▶ _HOW TO COMPLETE THIS TASK_
Reproduce, from the lines below, exactly the stretch that begins at the line containing "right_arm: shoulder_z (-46" and ends at the line containing "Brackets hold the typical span", both included.

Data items

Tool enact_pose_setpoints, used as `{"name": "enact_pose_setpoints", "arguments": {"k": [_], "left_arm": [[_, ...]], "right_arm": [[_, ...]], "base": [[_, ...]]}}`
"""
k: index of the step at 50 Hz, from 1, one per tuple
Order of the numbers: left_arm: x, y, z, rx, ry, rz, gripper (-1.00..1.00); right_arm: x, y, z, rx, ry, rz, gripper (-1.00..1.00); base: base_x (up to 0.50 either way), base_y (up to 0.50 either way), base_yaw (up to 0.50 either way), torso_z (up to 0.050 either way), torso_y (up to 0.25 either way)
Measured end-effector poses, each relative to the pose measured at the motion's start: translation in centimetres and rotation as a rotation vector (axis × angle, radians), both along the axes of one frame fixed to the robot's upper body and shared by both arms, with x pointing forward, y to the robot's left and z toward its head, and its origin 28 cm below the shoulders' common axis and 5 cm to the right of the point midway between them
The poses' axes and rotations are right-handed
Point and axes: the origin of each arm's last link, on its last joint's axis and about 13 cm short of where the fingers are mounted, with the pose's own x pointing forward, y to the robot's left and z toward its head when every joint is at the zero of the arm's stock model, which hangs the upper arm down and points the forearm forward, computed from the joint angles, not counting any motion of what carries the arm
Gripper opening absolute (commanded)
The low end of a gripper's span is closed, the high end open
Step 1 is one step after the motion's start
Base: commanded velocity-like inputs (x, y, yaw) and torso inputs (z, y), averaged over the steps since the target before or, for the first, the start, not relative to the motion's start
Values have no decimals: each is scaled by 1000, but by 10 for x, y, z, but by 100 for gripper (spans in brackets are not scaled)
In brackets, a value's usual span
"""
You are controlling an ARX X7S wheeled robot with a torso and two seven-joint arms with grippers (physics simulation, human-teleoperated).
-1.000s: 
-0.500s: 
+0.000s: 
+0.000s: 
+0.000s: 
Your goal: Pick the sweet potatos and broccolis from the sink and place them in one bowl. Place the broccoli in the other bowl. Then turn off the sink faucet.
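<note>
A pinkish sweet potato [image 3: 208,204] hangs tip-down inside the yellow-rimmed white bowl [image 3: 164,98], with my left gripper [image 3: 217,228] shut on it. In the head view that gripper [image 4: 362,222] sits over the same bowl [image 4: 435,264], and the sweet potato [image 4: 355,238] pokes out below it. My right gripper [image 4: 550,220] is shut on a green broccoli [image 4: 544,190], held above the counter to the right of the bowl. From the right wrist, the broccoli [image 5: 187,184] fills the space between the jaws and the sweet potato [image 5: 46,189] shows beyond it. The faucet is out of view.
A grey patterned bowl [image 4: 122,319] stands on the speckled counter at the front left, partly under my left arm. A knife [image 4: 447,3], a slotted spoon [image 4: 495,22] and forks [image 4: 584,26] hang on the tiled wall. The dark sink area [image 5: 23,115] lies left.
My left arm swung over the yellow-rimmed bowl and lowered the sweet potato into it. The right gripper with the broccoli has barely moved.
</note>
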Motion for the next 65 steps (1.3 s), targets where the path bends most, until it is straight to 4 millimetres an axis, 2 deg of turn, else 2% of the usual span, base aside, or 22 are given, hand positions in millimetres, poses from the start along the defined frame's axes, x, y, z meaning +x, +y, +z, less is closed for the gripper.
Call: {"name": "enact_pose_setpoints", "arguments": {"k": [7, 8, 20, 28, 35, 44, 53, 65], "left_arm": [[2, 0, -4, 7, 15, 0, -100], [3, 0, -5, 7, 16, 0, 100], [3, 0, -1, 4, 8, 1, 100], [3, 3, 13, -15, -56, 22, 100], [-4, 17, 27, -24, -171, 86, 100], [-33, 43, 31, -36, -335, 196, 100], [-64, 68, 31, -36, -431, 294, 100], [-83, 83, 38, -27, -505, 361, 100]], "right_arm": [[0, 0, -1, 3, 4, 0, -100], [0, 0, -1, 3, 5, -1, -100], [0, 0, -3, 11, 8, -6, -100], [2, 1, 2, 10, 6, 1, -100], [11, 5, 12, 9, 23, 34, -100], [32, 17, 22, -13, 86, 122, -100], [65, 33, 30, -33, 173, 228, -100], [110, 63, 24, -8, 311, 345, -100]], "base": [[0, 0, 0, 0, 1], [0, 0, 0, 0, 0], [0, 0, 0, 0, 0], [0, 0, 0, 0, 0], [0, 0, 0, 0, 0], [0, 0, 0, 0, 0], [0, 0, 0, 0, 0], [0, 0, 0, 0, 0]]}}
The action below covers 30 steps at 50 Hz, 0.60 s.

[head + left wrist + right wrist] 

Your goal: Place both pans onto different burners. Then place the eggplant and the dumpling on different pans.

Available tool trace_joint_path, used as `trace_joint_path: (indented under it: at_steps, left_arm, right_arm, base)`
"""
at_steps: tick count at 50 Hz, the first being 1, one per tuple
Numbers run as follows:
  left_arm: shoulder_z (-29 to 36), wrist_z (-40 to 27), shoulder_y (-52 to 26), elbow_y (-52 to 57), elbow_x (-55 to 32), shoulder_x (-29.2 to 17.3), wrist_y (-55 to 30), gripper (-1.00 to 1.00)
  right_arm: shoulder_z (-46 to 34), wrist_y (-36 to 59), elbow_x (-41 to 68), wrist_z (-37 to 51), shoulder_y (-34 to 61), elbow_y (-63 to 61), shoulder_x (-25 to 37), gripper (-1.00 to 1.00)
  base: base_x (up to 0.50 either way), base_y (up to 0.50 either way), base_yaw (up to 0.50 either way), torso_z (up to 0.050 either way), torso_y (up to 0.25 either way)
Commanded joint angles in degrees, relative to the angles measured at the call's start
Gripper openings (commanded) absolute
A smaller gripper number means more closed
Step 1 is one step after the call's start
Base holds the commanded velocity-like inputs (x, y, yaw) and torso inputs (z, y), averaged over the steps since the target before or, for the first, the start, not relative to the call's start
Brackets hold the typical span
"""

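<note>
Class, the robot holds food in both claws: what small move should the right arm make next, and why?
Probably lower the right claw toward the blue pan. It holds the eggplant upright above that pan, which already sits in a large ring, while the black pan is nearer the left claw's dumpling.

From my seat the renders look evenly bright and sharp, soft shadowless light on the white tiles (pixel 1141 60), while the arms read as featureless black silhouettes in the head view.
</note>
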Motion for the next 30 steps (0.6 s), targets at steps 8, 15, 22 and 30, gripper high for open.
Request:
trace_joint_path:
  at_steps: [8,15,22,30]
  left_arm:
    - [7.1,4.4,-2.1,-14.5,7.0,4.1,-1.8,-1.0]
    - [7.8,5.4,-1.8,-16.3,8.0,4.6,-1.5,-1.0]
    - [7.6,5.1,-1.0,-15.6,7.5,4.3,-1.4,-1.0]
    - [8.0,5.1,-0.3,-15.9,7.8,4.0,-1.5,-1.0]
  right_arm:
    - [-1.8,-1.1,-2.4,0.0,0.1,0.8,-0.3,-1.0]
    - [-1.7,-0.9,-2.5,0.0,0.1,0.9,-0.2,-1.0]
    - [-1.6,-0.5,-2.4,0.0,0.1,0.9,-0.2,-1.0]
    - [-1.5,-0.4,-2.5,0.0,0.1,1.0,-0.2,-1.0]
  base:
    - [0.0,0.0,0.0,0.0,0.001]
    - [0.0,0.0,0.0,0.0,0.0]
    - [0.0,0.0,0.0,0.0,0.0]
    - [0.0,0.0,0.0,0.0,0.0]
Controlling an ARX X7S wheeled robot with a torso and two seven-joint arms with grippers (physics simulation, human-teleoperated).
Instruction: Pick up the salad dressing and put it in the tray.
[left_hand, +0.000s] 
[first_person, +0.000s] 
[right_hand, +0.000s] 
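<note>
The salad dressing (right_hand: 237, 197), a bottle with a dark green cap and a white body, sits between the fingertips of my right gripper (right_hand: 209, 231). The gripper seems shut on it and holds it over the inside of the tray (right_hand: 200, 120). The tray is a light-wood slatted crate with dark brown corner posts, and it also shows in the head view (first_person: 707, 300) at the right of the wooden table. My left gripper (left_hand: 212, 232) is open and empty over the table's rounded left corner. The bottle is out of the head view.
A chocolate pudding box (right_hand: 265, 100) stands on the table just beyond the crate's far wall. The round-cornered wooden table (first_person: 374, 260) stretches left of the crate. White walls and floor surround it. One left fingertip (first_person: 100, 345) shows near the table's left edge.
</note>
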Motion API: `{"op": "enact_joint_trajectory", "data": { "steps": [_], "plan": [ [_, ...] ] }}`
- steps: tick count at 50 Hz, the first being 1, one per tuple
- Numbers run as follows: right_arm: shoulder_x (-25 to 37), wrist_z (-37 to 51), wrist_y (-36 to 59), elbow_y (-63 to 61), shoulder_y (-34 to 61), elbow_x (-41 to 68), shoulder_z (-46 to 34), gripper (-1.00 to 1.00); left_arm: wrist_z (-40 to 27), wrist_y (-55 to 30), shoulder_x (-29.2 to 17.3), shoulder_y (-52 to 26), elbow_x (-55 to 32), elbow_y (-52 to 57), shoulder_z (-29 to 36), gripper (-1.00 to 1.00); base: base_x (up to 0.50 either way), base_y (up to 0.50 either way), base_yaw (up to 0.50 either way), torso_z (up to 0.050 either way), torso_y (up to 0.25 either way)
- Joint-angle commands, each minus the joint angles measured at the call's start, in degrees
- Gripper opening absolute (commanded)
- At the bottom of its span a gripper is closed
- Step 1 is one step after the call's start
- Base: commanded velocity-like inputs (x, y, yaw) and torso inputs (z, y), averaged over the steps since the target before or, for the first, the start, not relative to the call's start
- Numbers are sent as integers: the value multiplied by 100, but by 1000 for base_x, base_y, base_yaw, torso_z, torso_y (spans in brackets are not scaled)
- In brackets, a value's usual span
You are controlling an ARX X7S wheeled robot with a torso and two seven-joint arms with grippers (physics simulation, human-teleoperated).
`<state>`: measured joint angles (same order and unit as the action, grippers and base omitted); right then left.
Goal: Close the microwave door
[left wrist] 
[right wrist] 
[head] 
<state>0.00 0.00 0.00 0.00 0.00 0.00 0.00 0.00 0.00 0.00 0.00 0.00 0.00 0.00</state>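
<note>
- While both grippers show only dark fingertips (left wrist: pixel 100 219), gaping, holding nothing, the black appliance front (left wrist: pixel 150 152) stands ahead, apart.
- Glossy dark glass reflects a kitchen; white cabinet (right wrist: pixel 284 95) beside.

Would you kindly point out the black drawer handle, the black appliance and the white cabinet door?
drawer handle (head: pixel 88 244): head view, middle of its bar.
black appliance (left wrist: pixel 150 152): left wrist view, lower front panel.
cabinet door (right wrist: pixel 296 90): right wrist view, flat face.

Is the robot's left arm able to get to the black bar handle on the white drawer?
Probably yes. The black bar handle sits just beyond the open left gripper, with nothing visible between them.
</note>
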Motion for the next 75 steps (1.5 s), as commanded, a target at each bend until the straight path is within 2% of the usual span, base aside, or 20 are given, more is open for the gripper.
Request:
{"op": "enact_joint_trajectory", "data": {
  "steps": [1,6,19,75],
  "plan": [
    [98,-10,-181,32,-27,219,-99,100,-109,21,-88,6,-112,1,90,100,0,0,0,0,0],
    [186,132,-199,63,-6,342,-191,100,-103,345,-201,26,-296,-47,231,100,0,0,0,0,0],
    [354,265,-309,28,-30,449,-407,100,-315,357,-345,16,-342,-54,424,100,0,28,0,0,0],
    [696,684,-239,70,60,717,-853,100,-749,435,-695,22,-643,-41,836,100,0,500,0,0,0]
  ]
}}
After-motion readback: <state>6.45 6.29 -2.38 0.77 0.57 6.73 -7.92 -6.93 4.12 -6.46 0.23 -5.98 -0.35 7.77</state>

▶ _EXERCISE OUTPUT_
  right_arm: shoulder_z (-46 to 34), wrist_y (-36 to 59), elbow_x (-41 to 68), wrist_z (-37 to 51), shoulder_y (-34 to 61), elbow_y (-63 to 61), shoulder_x (-25 to 37), gripper (-1.00 to 1.00)
  base: base_x (up to 0.50 either way), base_y (up to 0.50 either way), base_yaw (up to 0.50 either way), torso_z (up to 0.050 either way), torso_y (up to 0.25 either way)
Commanded joint angles in degrees, relative to the angles measured at the call's start
Gripper openings (commanded) absolute
A smaller gripper number means more closed
Step 1 is one step after the call's start
Base holds the commanded velocity-like inputs (x, y, yaw) and torso inputs (z, y), averaged over the steps since the target before or, for the first, the start, not relative to the call's start
Brackets hold the typical span

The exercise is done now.